Russian supercomputing company RSC group and the Russian Academy of Sciences have proposed collaboration with India to set up advanced supercomputing facilities that will rival China's Tianhe-2, the world's fastest supercomputer.
"India has many skills for building supercomputers. It is very strong in software," said Alexey Shmelev, co-founder and chief operations officer of RSC group and delegate to the Russian Academy of Sciences. "I am ready to share technology with India. I guess there would not be many players who are willing to do so."
In a letter last month, Boris Shabanov of the Russian Academy of Sciences has invited a delegation from the Indian Institute of Science and the Karnataka government to explore the possibility of a supercomputing centre in Bangalore.
CNR Rao, a Bharat Ratna awardee who heads the scientific advisory council to the prime minister, said it is difficult to assess a potential collaboration right away, but was of the view that "the Chinese are way ahead".
Tianhe-2, developed by China's National University of Defense Technology, retained its position as the world's number one system according to TOP500 project which ranks the most powerful computer systems in the world.

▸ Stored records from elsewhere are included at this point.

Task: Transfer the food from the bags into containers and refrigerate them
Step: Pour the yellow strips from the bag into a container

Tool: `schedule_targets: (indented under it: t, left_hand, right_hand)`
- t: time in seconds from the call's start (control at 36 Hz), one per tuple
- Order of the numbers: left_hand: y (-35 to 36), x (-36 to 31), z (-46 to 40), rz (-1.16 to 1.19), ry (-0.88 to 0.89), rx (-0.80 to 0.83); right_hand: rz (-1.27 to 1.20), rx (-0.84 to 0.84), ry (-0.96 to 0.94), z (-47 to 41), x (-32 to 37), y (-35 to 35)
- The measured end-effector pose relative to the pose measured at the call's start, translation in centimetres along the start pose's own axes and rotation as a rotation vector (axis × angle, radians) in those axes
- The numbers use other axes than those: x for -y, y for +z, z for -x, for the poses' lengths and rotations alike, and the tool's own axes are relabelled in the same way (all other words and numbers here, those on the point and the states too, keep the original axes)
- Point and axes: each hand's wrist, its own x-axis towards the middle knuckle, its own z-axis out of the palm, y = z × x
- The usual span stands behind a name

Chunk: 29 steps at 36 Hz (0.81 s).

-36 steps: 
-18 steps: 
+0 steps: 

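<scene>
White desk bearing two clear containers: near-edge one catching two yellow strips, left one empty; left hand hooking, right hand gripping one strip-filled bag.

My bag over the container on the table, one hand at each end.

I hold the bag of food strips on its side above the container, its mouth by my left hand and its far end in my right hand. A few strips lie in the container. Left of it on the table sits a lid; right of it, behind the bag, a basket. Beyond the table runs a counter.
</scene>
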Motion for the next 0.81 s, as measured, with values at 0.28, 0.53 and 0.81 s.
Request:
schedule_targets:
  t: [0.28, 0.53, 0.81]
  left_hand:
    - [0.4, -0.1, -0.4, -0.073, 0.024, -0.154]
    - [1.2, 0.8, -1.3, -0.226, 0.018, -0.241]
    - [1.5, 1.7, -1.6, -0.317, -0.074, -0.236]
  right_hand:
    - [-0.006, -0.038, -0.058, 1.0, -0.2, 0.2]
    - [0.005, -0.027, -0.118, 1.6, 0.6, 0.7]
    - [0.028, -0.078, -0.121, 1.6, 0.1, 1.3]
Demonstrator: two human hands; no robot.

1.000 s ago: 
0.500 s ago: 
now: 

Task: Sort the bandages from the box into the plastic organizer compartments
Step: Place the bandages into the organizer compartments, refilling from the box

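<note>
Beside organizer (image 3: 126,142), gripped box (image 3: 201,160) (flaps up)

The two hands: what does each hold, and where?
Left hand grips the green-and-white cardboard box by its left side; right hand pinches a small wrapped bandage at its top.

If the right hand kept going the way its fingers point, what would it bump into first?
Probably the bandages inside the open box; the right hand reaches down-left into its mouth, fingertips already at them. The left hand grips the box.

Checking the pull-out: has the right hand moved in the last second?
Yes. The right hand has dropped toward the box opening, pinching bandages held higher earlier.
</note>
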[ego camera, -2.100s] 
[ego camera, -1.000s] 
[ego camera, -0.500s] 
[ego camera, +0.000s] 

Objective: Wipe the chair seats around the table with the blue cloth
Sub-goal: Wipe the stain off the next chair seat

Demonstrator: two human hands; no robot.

It beat Titan, a US supercomputer which briefly held the world speed crown. India's supercomputer Param Yuva-II is ranked at 83 while Russia's Lomonosov supercomputer is ranked at 37.
If the joint cooperation between Russia and India is found viable, it can result in a computing system as big as a basketball court that can perform approximately as many operations per second as several million personal computers.
In 2009, India had taken a huge leap in supercomputing with EKA which was then the fourth fastest supercomputer in the world and fastest in Asia. "But in the next few years, China took over and it has retained its position as the world's number one system," said Vipin Chaudhary, former chief executive of Computational Research Laboratories, a subsidiary of Tata Sons that built the EKA supercomputer.